Retype, exactly and completely, the listing that comes next, skipping its images.

----------

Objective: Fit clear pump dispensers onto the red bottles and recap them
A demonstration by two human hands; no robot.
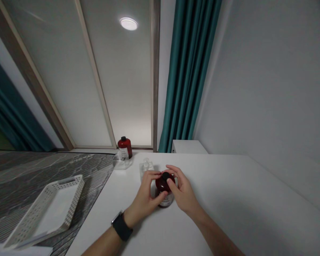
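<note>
A dark red bottle [163,185] with a black cap stands on the white table [229,199] in front of me. My left hand [146,195], with a dark watch on its wrist, is wrapped round the bottle's left side. My right hand [181,190] grips the bottle from the right, its fingers curled over the top at the cap. A small clear bottle [145,167] stands just behind my left hand.
A second dark red bottle [125,147] stands at the table's far edge beside a clear plastic box [121,160]. A white perforated tray [49,209] lies tilted at the left over a grey patterned surface [29,170]. Teal curtain [188,74] and white wall behind.
</note>
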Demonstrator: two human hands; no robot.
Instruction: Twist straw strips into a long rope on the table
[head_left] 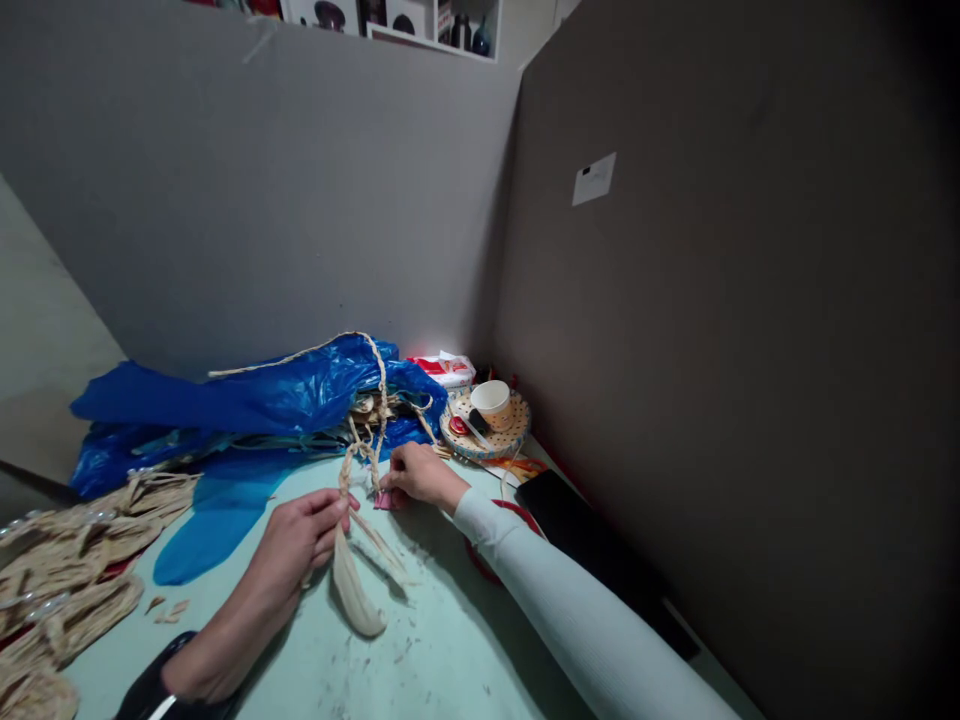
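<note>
A pale braid of dried plant husk (pixel 346 470) is pinched in my left hand (pixel 315 525), thumb against fingers. Below that grip its loose, unbraided strips (pixel 356 590) fan out, one of them broad and curled. The braid loops beyond my hands, and its long thin end (pixel 380 375) arches up over a blue plastic bag (pixel 225 400). My right hand (pixel 424 474) is closed, palm down, with its fingertips on a small pink piece (pixel 385 499) beside the braid; its exact kind is unclear.
Flattened husk pieces with clear beads (pixel 90 545) lie at left. At right are a round woven tray (pixel 517 430) with a white cup (pixel 490 397), a red ring-shaped item (pixel 480 565) under my forearm, and a black flat object (pixel 592 540). Grey partitions (pixel 300 180) stand behind and right.
</note>
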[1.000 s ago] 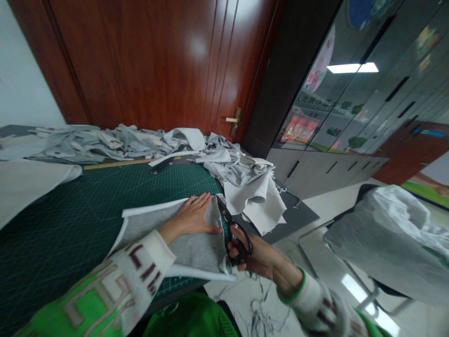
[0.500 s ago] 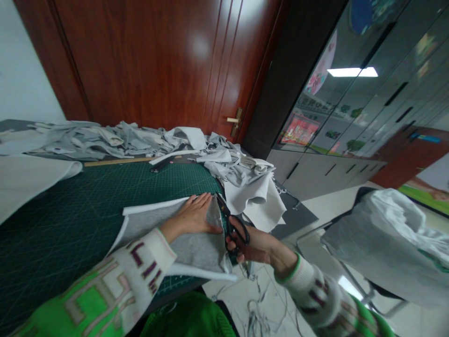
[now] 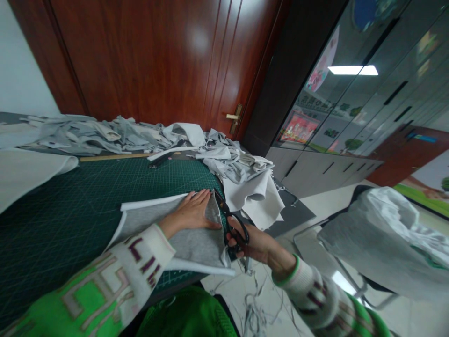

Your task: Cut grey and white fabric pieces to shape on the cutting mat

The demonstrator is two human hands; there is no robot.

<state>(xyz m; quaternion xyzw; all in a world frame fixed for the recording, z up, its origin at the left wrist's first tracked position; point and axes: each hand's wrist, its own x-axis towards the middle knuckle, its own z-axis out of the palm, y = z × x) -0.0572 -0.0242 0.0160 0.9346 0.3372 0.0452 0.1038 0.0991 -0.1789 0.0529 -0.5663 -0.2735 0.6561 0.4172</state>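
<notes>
Have gray fabric piece (image 3: 201, 245) lying on green cutting mat (image 3: 140, 175), white along upper and lower edges, reaching past mat edge at lower right corner. Pressing it down with left hand (image 3: 194, 213), laid flat with fingers extended and thumb spread toward right edge; holding nothing in that palm. Gripping black scissors (image 3: 224, 209) by handles in right hand (image 3: 250, 241), curled around them, with blades along fabric's right edge. Can't tell how far apart blades are.

Just beyond, at right: see heap of pale scraps (image 3: 245, 171) at table corner. Along far side: see 1 wooden strip (image 3: 112, 157) beside mat, plus long pile of gray scraps (image 3: 80, 135) behind it. At far left: see 1 large pale sheet (image 3: 31, 173) overlapping mat.

Farther out: see brown door (image 3: 140, 56) behind table, glass-fronted cabinet (image 3: 329, 93) and bulky white bag (image 3: 379, 238) at right, loose strips (image 3: 254, 318) on floor below.
</notes>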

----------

Response:
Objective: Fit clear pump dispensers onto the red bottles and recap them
A demonstration by two human hands; no robot.
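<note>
A dark red bottle [163,185] with a black cap stands on the white table [229,199] in front of me. My left hand [146,195], with a dark watch on its wrist, is wrapped round the bottle's left side. My right hand [181,190] grips the bottle from the right, its fingers curled over the top at the cap. A small clear bottle [145,167] stands just behind my left hand.
A second dark red bottle [125,147] stands at the table's far edge beside a clear plastic box [121,160]. A white perforated tray [49,209] lies tilted at the left over a grey patterned surface [29,170]. Teal curtain [188,74] and white wall behind.
</note>
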Demonstrator: two human hands; no robot.
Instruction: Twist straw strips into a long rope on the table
[head_left] 
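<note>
A pale braid of dried plant husk (pixel 346 470) is pinched in my left hand (pixel 315 525), thumb against fingers. Below that grip its loose, unbraided strips (pixel 356 590) fan out, one of them broad and curled. The braid loops beyond my hands, and its long thin end (pixel 380 375) arches up over a blue plastic bag (pixel 225 400). My right hand (pixel 424 474) is closed, palm down, with its fingertips on a small pink piece (pixel 385 499) beside the braid; its exact kind is unclear.
Flattened husk pieces with clear beads (pixel 90 545) lie at left. At right are a round woven tray (pixel 517 430) with a white cup (pixel 490 397), a red ring-shaped item (pixel 480 565) under my forearm, and a black flat object (pixel 592 540). Grey partitions (pixel 300 180) stand behind and right.
</note>
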[1.000 s ago] 
[0.500 s ago] 
[now] 

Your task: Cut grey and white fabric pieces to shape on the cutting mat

The demonstrator is two human hands; there is no robot.

<state>(xyz m; quaternion xyzw; all in a world frame fixed for the recording, z up, its origin at the left wrist's first tracked position; point and axes: each hand's wrist, its own x-axis towards the middle knuckle, its own z-axis out of the palm, y = z × x) -0.0572 -0.0242 0.0160 0.9346 0.3372 0.0452 0.1038 0.0991 -0.1789 0.0529 -0.5663 -0.2735 0.6561 0.4172</state>
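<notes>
Have gray fabric piece (image 3: 201, 245) lying on green cutting mat (image 3: 140, 175), white along upper and lower edges, reaching past mat edge at lower right corner. Pressing it down with left hand (image 3: 194, 213), laid flat with fingers extended and thumb spread toward right edge; holding nothing in that palm. Gripping black scissors (image 3: 224, 209) by handles in right hand (image 3: 250, 241), curled around them, with blades along fabric's right edge. Can't tell how far apart blades are.

Just beyond, at right: see heap of pale scraps (image 3: 245, 171) at table corner. Along far side: see 1 wooden strip (image 3: 112, 157) beside mat, plus long pile of gray scraps (image 3: 80, 135) behind it. At far left: see 1 large pale sheet (image 3: 31, 173) overlapping mat.

Farther out: see brown door (image 3: 140, 56) behind table, glass-fronted cabinet (image 3: 329, 93) and bulky white bag (image 3: 379, 238) at right, loose strips (image 3: 254, 318) on floor below.
</notes>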

This finishes the output.